» Problem statement:
An exact restatement of the data is required, with the images omitted.

» Data segment:
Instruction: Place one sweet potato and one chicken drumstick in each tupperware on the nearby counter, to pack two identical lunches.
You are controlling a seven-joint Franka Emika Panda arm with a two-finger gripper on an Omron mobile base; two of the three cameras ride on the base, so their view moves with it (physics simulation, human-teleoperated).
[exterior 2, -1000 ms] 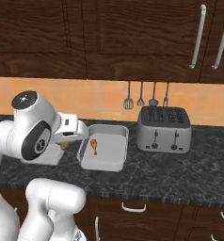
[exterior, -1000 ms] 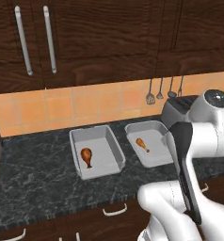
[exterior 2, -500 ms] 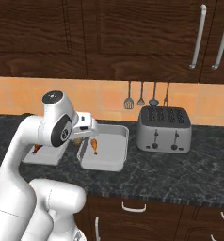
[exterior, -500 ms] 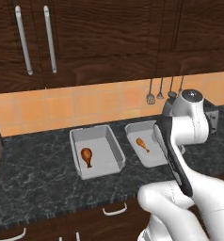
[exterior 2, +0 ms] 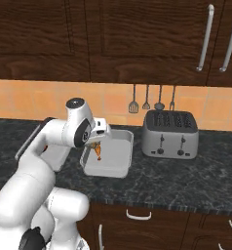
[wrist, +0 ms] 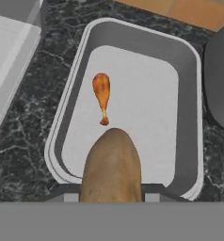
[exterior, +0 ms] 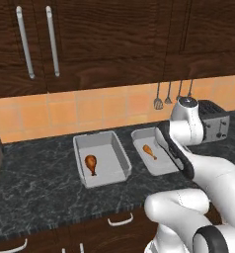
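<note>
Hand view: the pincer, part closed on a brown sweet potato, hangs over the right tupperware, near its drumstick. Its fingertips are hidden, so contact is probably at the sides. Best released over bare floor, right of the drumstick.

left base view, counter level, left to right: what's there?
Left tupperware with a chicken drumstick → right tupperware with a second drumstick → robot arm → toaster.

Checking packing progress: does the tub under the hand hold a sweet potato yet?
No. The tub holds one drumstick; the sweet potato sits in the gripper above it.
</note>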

» Task output:
Instruction: Place one sweet potato and one chicken drumstick in each tupperware on the nearby counter, to pack two identical lunches.
You are controlling a seven-joint Franka Emika Panda arm with a two-finger gripper on an Omron mobile base; two of the three cameras ride on the base, so their view moves with it (physics simulation, human-teleoperated).
[exterior 2, -1000 ms] 
[exterior, -1000 ms] 
[exterior 2, -500 ms] 
[exterior, -500 ms] 
[exterior 2, +0 ms] 
[wrist, +0 ms] 
[exterior, +0 ms] 
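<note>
Hand view: the pincer, part closed on a brown sweet potato, hangs over the right tupperware, near its drumstick. Its fingertips are hidden, so contact is probably at the sides. Best released over bare floor, right of the drumstick.

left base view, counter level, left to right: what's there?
Left tupperware with a chicken drumstick → right tupperware with a second drumstick → robot arm → toaster.

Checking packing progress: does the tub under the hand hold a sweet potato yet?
No. The tub holds one drumstick; the sweet potato sits in the gripper above it.
</note>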

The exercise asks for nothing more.